**Data:**
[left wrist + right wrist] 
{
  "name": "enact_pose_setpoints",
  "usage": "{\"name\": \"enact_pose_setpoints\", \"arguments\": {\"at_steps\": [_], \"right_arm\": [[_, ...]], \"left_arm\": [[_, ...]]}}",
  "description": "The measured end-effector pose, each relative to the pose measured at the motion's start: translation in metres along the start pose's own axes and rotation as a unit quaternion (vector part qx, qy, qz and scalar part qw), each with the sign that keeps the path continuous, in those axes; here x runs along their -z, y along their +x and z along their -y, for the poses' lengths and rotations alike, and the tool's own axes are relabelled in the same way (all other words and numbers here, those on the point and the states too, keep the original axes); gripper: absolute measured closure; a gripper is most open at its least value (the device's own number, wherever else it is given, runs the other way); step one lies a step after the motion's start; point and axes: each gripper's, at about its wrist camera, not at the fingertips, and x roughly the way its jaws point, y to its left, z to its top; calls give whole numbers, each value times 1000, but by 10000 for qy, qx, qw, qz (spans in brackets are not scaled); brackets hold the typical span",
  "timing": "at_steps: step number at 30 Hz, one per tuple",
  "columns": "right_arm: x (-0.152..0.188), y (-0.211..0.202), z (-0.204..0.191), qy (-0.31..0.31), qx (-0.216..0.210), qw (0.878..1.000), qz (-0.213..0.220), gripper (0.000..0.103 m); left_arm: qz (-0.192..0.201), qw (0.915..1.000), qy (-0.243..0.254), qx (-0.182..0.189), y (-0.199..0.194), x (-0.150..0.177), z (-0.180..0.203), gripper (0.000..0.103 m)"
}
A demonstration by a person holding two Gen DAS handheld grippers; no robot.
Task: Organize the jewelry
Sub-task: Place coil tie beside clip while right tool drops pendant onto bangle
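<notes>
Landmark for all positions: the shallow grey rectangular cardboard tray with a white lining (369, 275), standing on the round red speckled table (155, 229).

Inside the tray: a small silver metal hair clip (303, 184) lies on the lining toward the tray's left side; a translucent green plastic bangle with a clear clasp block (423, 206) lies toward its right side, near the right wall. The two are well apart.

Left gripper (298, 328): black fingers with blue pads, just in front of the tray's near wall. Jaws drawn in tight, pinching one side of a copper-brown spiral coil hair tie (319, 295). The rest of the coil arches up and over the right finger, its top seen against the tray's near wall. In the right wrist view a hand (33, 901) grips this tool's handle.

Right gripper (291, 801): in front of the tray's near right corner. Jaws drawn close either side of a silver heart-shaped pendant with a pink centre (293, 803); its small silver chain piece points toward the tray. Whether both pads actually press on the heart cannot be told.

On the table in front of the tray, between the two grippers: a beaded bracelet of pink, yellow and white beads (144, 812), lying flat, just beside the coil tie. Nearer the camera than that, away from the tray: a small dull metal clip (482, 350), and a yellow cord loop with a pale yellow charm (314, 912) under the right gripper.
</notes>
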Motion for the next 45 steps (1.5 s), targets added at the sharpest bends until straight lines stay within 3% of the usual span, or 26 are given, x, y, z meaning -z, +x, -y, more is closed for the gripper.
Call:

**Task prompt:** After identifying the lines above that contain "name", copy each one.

**Result:**
  "name": "enact_pose_setpoints",
  "usage": "{\"name\": \"enact_pose_setpoints\", \"arguments\": {\"at_steps\": [_], \"right_arm\": [[_, ...]], \"left_arm\": [[_, ...]]}}",

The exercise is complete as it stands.